# WHAT IS REQUIRED
Omit the pictures, then write out every entry exactly as it reads.

Entries taken from a collection
-- Opening Marker --
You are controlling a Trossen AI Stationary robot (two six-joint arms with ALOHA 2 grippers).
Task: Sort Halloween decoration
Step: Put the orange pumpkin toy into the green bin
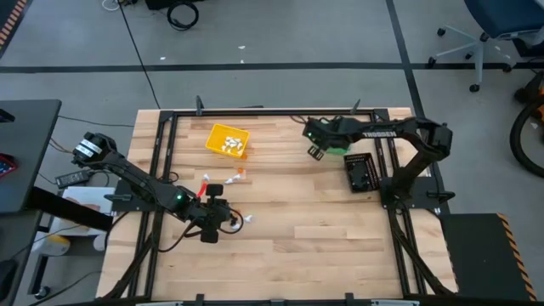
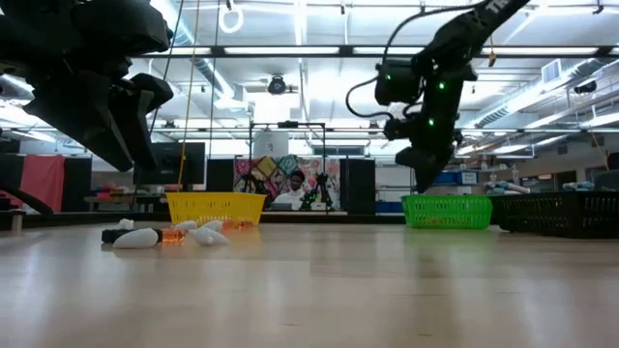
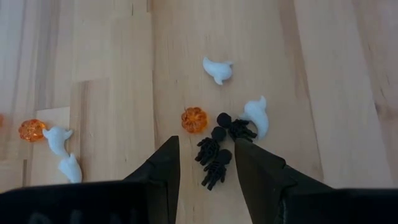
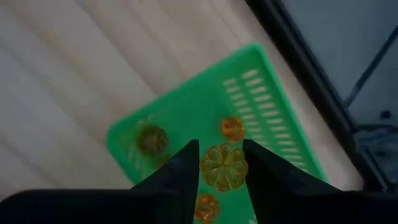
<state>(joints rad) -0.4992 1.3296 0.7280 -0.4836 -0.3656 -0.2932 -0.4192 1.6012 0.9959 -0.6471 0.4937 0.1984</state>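
Note:
Tiny Halloween decorations lie on the wooden table: black skeletons (image 3: 214,158), an orange pumpkin (image 3: 193,119) and white ghosts (image 3: 256,116). My left gripper (image 3: 205,146) hovers open above the skeletons, at the table's near left (image 1: 219,218). It touches nothing. My right gripper (image 4: 221,146) hangs over the green bin (image 4: 186,118) at the far right (image 1: 316,140). It is shut on an orange pumpkin trinket (image 4: 224,167). Other orange pumpkins (image 4: 232,128) lie on the bin's floor. My right gripper pinches the orange pumpkin trinket by two opposite edges (image 4: 205,167) between its two fingers. The fingers slant down from above. The trinket is lifted clear, above the green bin's floor, with its flat face toward the wrist camera.
A yellow bin (image 1: 228,140) holding white pieces stands at the far middle-left. A black bin (image 1: 361,172) sits just nearer than the green one. More trinkets (image 1: 231,177) lie near the left arm. A black frame (image 1: 280,111) rims the table. A person (image 2: 287,188) sits far behind.

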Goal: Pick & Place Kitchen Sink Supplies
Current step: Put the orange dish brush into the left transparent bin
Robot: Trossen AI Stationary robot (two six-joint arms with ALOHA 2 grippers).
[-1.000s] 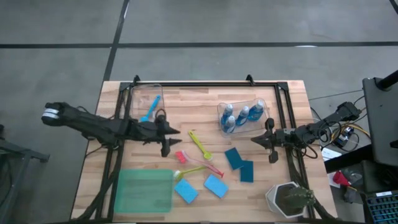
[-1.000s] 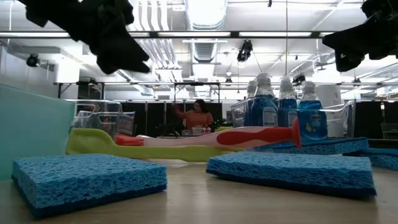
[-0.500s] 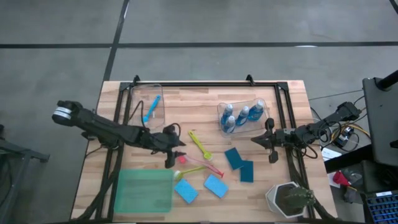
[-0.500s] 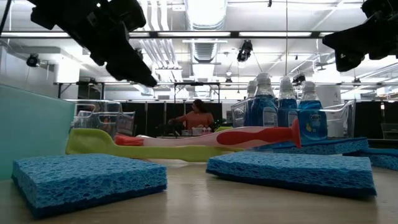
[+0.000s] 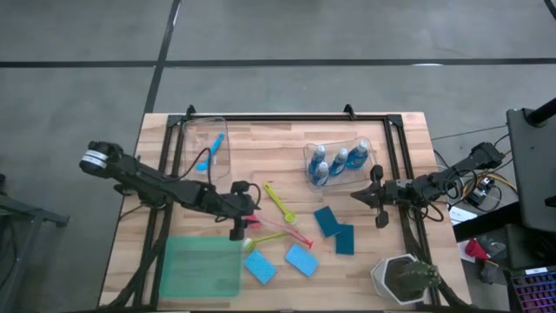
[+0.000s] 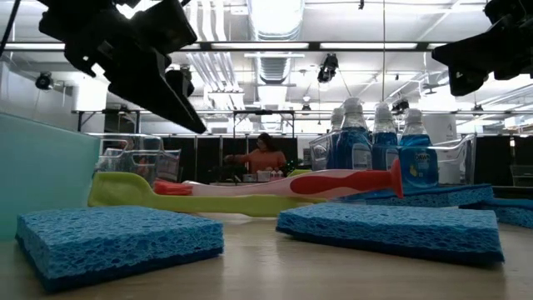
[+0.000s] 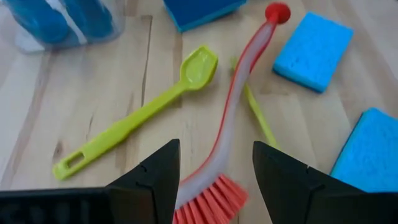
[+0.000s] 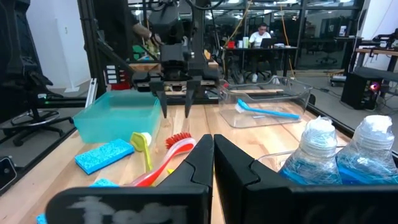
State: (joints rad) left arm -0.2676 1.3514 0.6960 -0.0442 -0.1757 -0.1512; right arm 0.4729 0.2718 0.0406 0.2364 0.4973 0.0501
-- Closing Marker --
# ANSWER AREA
You are controlling a Trossen AI Stationary robot (two six-joint arms with ALOHA 2 grippers).
Task: Sort Halloween decoration
Step: Put the orange pumpkin toy into the green bin
<state>(joints rad) -0.4992 1.3296 0.7280 -0.4836 -0.3656 -0.2932 -0.4192 1.6012 0.9959 -0.6471 0.4937 0.1984</state>
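Note:
Tiny Halloween decorations lie on the wooden table: black skeletons (image 3: 214,158), an orange pumpkin (image 3: 193,119) and white ghosts (image 3: 256,116). My left gripper (image 3: 205,146) hovers open above the skeletons, at the table's near left (image 1: 219,218). It touches nothing. My right gripper (image 4: 221,146) hangs over the green bin (image 4: 186,118) at the far right (image 1: 316,140). It is shut on an orange pumpkin trinket (image 4: 224,167). Other orange pumpkins (image 4: 232,128) lie on the bin's floor. My right gripper pinches the orange pumpkin trinket by two opposite edges (image 4: 205,167) between its two fingers. The fingers slant down from above. The trinket is lifted clear, above the green bin's floor, with its flat face toward the wrist camera.
A yellow bin (image 1: 228,140) holding white pieces stands at the far middle-left. A black bin (image 1: 361,172) sits just nearer than the green one. More trinkets (image 1: 231,177) lie near the left arm. A black frame (image 1: 280,111) rims the table. A person (image 2: 287,188) sits far behind.
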
Goal: Pick & Place Kitchen Sink Supplies
Current step: Put the orange dish brush into the left transparent bin
Robot: Trossen AI Stationary robot (two six-joint arms with ALOHA 2 grippers).
[-1.000s] 
[-1.000s] 
[-0.500s] 
[-0.500s] 
[+0.000s] 
[+0.000s] 
[+0.000s] 
[+0.000s] 
State: (joints rad) left arm -0.2676 1.3514 0.6960 -0.0442 -0.1757 -0.1512; right arm 0.4729 0.2718 0.0406 0.2364 0.4973 0.0501

This response contains the complete answer.